At a slender 224 pages, this volume might at first glance appear inadequate for covering such a sizable and rich language as JavaScript — and yet the table of contents suggests otherwise, with a dozen chapters covering language basics, functions, objects, arrays, error handling, functional programming, object-oriented programming, modularity, regular expressions, web programming, the DOM, browser events, and HTTP requests. In addition, readers may be reminded of how much information Kernighan and Ritchie were able to pack into the 228 pages of the first edition of their classic The C Programming Language.
Following a pleasant introduction, the first three chapters present the basics of JavaScript. In the first one, the author presents the language's fundamental grammar, specifically: values, data types, arithmetic operators, expressions, variables, control statements, the JavaScript environment, and program structure. The material assumes no prior knowledge of computer programming or even data representation.
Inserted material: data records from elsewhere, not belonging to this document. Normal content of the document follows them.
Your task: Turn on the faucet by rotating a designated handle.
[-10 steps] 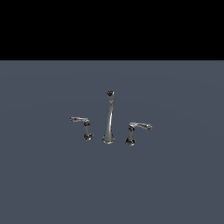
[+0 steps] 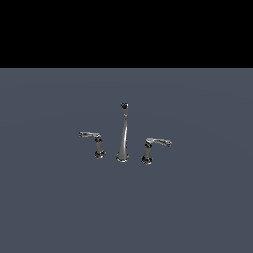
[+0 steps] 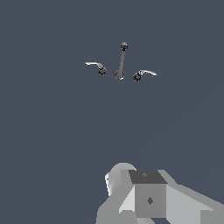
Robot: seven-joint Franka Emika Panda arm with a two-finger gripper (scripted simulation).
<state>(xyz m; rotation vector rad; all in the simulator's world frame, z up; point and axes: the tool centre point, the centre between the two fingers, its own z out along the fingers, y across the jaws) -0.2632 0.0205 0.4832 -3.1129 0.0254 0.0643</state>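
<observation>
The chrome faucet (image 2: pixel 123 134) stands on the dark grey floor, its tall spout ending in a dark tip. The designated handle (image 2: pixel 94 139) sits at the exterior view's left of the spout, with its thin lever pointing left. The twin handle (image 2: pixel 154 147) sits at the right, lever pointing right. The wrist view shows the same faucet (image 3: pixel 121 61), designated handle (image 3: pixel 97 67) and twin handle (image 3: pixel 143 74) from far off. Only a grey blocky part of my gripper (image 3: pixel 144 197) shows, well away from the faucet. Its fingers cannot be made out. The exterior view does not show the gripper.
A flat dark grey floor (image 2: pixel 59 207) spreads around the faucet. A black band fills the upper part of the exterior view.
</observation>
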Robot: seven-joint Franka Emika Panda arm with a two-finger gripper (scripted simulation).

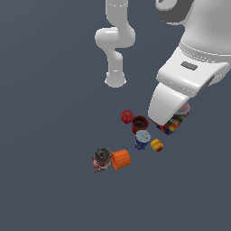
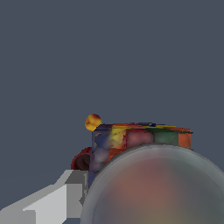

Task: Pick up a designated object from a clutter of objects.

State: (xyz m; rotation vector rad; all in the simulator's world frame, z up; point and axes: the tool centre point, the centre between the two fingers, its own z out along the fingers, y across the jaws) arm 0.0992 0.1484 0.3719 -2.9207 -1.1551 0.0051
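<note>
multicoloured can [image 1: 173, 124] lies tipped, partly under the tool [image 1: 169, 115].

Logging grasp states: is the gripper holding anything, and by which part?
Cannot be told. The gripper is right at the multicoloured can, but the arm hides its fingers, so no hold shows.

In the exterior view, the white arm covers most of the multicoloured can [image 1: 173, 123]; only its lower label edge shows, and the pincer fingers are hidden, so their grip cannot be told. The arm's upper links run off the top edge. In the wrist view, the can's grey top [image 2: 157, 188] is blurred and cut off below. The dark red cup [image 2: 82, 161] peeks from behind the can.
</note>
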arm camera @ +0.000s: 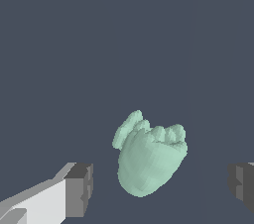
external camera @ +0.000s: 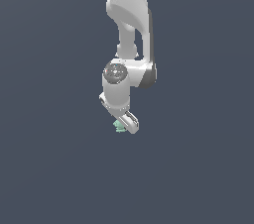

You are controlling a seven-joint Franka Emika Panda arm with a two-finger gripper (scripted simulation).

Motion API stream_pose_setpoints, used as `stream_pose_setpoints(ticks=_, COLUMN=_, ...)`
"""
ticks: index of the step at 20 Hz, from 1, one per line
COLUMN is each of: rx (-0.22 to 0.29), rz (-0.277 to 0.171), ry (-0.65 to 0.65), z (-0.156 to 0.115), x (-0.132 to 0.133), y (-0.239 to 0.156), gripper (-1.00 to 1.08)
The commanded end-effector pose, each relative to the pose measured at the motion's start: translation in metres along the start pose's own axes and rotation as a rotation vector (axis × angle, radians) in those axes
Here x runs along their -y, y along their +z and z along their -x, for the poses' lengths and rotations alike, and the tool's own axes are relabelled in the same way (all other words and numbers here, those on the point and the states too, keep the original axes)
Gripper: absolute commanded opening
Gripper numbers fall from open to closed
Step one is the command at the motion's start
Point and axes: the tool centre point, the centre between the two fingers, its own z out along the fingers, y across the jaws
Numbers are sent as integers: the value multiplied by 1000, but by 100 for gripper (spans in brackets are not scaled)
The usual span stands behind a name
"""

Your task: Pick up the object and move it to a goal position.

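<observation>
- Grey-padded fingers (arm camera: 79,188) of the gripper (arm camera: 161,188) stand spread wide in the wrist view, one on each side of the object (arm camera: 149,161), with open gaps and no contact.
- Mint-green and lumpy, the object sits between the two pads, nearer one than the other.
- White arm (external camera: 130,25) hangs straight down in the exterior view, and the object (external camera: 118,127) peeks out at the gripper's (external camera: 125,124) tip, on the exterior view's left.

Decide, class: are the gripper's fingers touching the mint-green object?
Apart. The wrist view shows bare background between the object and each finger, so the gripper is open around it.
</observation>
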Motion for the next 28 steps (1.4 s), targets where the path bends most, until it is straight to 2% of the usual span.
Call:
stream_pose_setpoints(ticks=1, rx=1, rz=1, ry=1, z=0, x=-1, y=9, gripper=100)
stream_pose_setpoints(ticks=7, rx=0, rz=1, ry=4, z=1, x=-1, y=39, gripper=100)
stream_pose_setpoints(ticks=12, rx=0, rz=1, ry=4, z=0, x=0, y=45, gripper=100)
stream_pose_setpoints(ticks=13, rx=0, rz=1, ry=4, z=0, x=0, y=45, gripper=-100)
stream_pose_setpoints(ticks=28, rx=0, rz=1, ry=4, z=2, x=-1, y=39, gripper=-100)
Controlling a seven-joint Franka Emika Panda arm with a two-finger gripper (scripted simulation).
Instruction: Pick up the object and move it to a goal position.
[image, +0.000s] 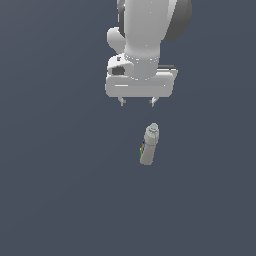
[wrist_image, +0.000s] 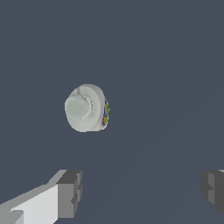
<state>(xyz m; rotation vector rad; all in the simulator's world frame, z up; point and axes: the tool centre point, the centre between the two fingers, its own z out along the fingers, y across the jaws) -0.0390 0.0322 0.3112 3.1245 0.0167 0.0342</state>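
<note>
The object is a small pale grey-white bottle with a round cap and a strip of coloured label, standing nearly upright on the dark surface. In the wrist view the object is seen cap-on from above, with the label showing along one side. My gripper hangs above it and a little toward the exterior view's left, not touching it. The gripper is open, its two dark fingers wide apart with nothing between them.
A plain dark grey-blue surface spreads all around the bottle. The white arm rises above the gripper at the top of the exterior view. No other objects show.
</note>
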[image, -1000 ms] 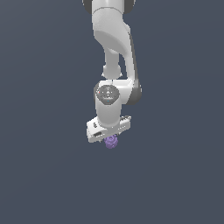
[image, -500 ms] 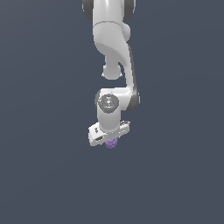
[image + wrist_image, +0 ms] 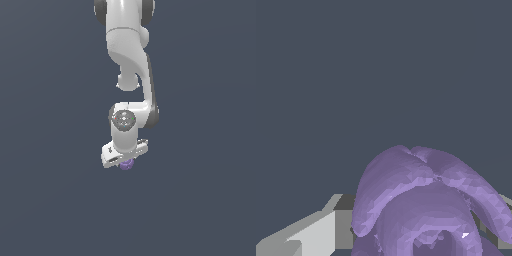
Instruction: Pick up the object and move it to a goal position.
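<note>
The object is a small purple lumpy thing with a ridged, swirled top (image 3: 127,165). In the exterior view it sits just under the white gripper (image 3: 125,161) at the end of the white arm, near the picture's middle. In the wrist view the object (image 3: 421,200) fills the near part of the picture, with one grey-white finger (image 3: 311,232) beside it. The gripper is shut on the object and holds it. The second finger is mostly hidden behind the object.
The surroundings are a plain dark grey-blue surface (image 3: 50,200) with no other objects, edges or markers in view.
The arm has stretched down and toward the exterior view's right, carrying the purple object with it; the grip is unchanged.
</note>
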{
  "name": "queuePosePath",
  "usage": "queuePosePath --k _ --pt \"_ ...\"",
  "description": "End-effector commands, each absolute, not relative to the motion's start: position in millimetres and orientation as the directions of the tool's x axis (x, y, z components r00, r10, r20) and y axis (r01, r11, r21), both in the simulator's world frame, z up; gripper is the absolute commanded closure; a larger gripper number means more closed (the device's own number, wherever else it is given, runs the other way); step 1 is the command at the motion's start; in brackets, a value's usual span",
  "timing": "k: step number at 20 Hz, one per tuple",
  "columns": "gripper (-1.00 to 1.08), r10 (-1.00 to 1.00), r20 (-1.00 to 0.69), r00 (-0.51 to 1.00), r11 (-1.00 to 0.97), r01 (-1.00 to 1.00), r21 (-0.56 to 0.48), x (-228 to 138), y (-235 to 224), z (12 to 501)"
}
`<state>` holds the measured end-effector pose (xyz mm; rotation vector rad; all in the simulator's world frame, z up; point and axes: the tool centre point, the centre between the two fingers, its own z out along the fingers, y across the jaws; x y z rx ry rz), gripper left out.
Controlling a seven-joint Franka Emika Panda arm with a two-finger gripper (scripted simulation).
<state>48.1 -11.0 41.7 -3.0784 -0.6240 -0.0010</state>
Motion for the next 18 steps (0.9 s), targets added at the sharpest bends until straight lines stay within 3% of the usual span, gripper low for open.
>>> queuePosePath --k 1,10,18 --pt "1.08 0.388 0.0 0.922 -0.922 0.388 0.0 48 -12 41" --pt "1.08 0.388 0.0 0.922 -0.922 0.388 0.0 46 -10 47" --pt "1.08 0.388 0.0 0.922 -0.922 0.388 0.0 37 0 81"
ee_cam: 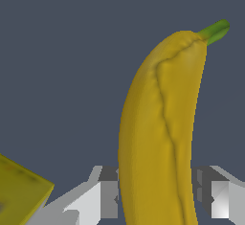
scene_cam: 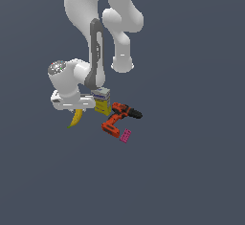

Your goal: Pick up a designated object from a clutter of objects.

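Note:
The yellow banana (scene_cam: 75, 119) with a greenish stem tip (ee_cam: 215, 30) lies at the exterior view's left end of the clutter. My gripper (scene_cam: 76, 111) is straight over it, reaching down. In the wrist view the banana (ee_cam: 158, 123) fills the gap between my two fingers (ee_cam: 109, 196), and both pads sit against its sides, so my gripper (ee_cam: 158, 202) is shut on it. I cannot tell whether the banana is off the floor. The rest of the clutter lies to its right in the exterior view.
A white-and-yellow carton box (scene_cam: 102, 101) stands right beside my hand; its corner shows in the wrist view (ee_cam: 19, 190). An orange-and-black power drill (scene_cam: 118, 118) lies further right, with a small pink studded block (scene_cam: 126, 136) in front of it.

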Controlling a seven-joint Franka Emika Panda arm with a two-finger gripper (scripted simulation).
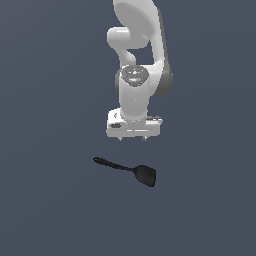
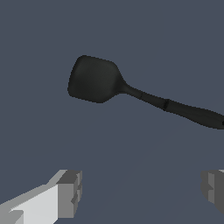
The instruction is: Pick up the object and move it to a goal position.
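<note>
A small black spatula (image 1: 127, 170) lies flat on the dark grey floor. Its thin handle points to the exterior view's left and its square blade (image 1: 146, 175) to the right. It also shows in the wrist view (image 2: 131, 89), whole except the handle's end. My gripper (image 1: 132, 138) hangs above and behind the spatula, apart from it, pointing down. Its jaws stand wide apart and hold nothing. Both fingertips (image 2: 70, 192) show in the wrist view with bare floor between them.
The white arm (image 1: 140, 60) rises behind the gripper. The dark grey floor (image 1: 50, 200) spreads all around with no other objects in view.
</note>
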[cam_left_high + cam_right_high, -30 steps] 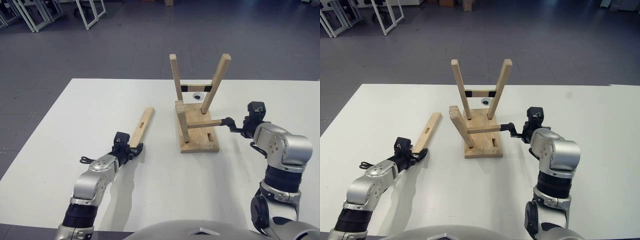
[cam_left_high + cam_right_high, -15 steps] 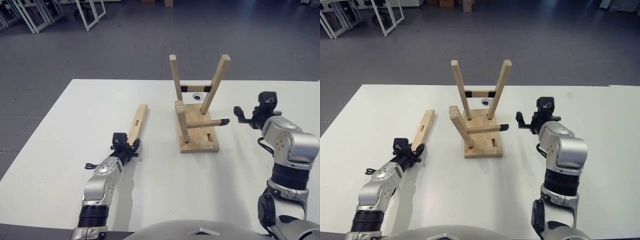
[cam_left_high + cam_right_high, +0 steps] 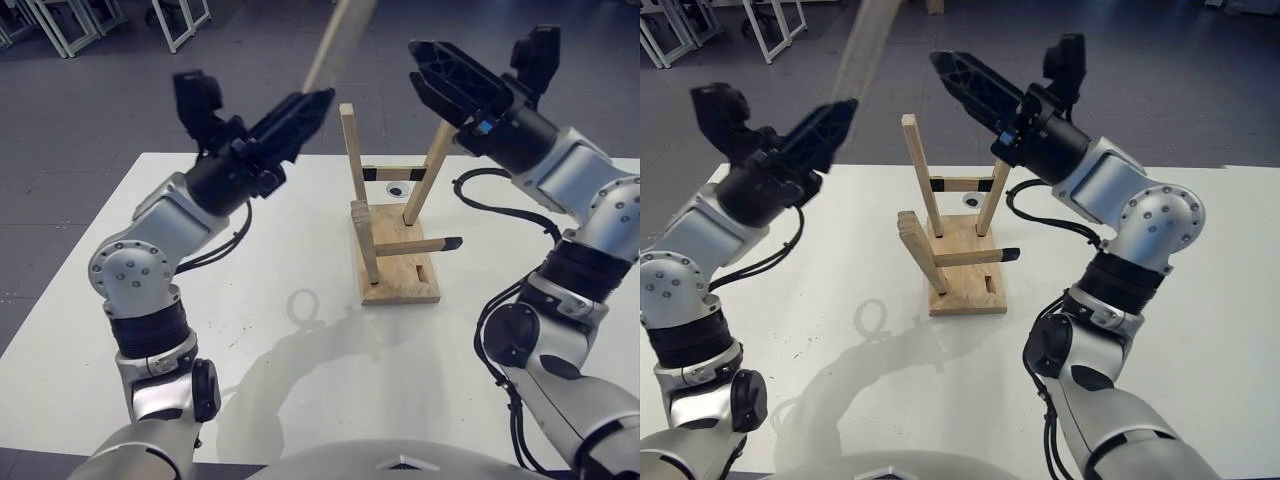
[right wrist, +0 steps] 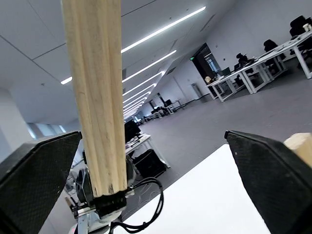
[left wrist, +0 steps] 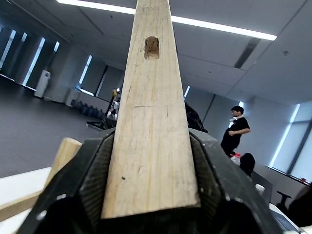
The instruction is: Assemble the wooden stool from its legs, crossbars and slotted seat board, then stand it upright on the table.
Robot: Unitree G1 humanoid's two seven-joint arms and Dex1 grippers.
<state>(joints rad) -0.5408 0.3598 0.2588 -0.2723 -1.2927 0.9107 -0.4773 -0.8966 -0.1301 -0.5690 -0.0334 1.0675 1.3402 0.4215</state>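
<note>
With the left gripper [image 3: 318, 102] raised above the table [image 3: 300, 240] and clamped on 1 leg [image 5: 153, 97] pointing upward, the right gripper [image 3: 416, 66] hangs wide open, empty, above the inverted stool [image 3: 398, 278], 3 legs fitted.

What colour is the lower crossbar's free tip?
Black; the crossbar tip shows best in the left eye view.

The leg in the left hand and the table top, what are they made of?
Leg: pale wood, seemingly unvarnished; grain lines and a cut slot show.
Table: smooth white top, perhaps laminate; matte, carrying soft shadows.
</note>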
In the second chapter, the author does a thorough job of explicating all aspects of functions, including definition form and order, variable scope, arguments, the call stack, closure, and other topics. The subsequent chapter addresses an area important to any programming language, namely, data structures — which in JavaScript are of two varieties, objects and arrays. The author illustrates some best practices, such as modularizing code.
Most programming books underemphasize or even completely neglect the critical topic of error handling, and thus it is encouraging to see the author of this book address it, as early as Chapter 4. He focuses on exception handling, and also touches upon the value of unit testing (incorrectly termed "automated testing"). The subsequent chapter describes functional programming, which is not to be confused with procedural programming, but rather refers to combining functions in order to achieve higher levels of abstraction in one's code, thereby reducing its size and better exposing its functionality amidst the syntactical clutter. One apparent technical flaw is the claim that, in HTML documents, the special characters <, >, and & always must be replaced by their entity values, even when surrounded by whitespace characters (page 78). (Incidentally, any book that mentions the KGS Go Server can't be all bad.)
Object orientation is the subject of the sixth chapter, the longest in the book. Despite the author's efforts, this material will likely prove to be the most challenging to readers, given the numerous idiosyncrasies of JavaScript's objects and their built-in methods. The next chapter explores a related topic, modularity, which unfortunately is not supported natively by JavaScript; the author presents some ideas to work around this limitation.
Of all the data processing performed by web sites and apps, a significant portion of it is text manipulation, where the use of regular expressions can be extremely valuable, despite the potential pitfalls. This is tersely covered in Chapter 8, which, in my opinion, should instead be located far earlier in the book, after the discussion on strings. The next chapter is a fast-paced examination of just some of the key aspects of client-side scripting using JavaScript. The only confusing portion is the reference to "the document tag" (page 155), with no explanation as to what that is. The last three chapters continue the discussion of in-browser programming, focusing on the Document Object Model (DOM), browser events, and HTTP requests. Some of the material feels dated, but it is a decent survey of relevant information.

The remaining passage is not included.